To-Design Awareness Guide

Tuvia is presently developing the 'to-design' Awareness Guide, which serves as a navigation tool for fellow designers as they take flight into the mysterious world of architectural design. Updates to the guide and other in-progress educational tools can be followed on the Datum Line Blog.

The guide was conceived while practicing architecture during the day and simultaneously teaching architectural courses at night. Through this cross-fertilizing experience, a framework began to emerge that goes beyond established 'design phases' by addressing both the internal and external factors and processes that, if orchestrated well, come together to form a successful design. Its main effect will be evident in the early establishment of the design 'parti' and critical in the schematic and design development phases.

The 'to-design' awareness guide is intended to be used in design instruction as well as in the practice of design as a framework to focus attention and creative energy. By advancing a simple, yet comprehensive awareness of what we are engaged in while in the act of designing, the guide expands and heightens an architect's understanding of the responsibilities and requirements of a given problem in order to develop an efficient vision. Holding such a vision will lessen the complexities and contradictions of the competing factors and facilitate an integrated approach to generating an idea, concept and design.

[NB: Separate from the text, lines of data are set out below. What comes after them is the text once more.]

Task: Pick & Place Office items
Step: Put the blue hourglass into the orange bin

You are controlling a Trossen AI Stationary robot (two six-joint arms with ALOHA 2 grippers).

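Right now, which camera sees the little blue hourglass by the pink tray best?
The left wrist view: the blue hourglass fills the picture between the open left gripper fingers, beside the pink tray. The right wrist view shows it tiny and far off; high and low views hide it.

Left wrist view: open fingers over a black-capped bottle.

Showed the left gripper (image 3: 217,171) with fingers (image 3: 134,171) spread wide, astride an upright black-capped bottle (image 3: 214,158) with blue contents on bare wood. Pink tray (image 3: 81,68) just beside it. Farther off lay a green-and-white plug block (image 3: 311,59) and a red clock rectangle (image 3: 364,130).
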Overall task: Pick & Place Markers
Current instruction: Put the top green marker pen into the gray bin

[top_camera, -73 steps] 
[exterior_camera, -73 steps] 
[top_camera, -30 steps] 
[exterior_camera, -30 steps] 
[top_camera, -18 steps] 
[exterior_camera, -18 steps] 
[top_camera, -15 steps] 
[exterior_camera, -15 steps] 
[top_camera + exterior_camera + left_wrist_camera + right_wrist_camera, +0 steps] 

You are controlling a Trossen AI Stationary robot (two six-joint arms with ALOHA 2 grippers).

The guide seeks to address four fundamental questions:

1) What is occurring within designers, when we enter into the process of designing?

2) Is there a clear, comprehensive framework that contains the core factors, which reside within each unique design?

3) What are the core factors?

4) Can these core factors receive all the multiple variables that influence a design?

In response to the four questions, twelve core factors (shown in the digram) have been catagorized that capture the breadth of what resides in any given architectural design:

Client + User + Context + Purpose + Principles + Elements + Ordinances + Codes + Systems + Capital + Skill + Fabrication.

I believe that each of us, as designers, share the fundamental desire to make a physical offering to the world, with the intent that this offering will have a positive impact, support the needs and desires of the individuals and the community while incorporating sustainable principles and therefore contribute to a better world. It is my hope that this guide will support this endeavor and lead the designer through the complex and sometimes overwhelming and amorphous design process, conserve the designers creative energy with the least possible wasted, expand our current thinking on sustainable principles, and therefore sustain ourselves as practical dreamers.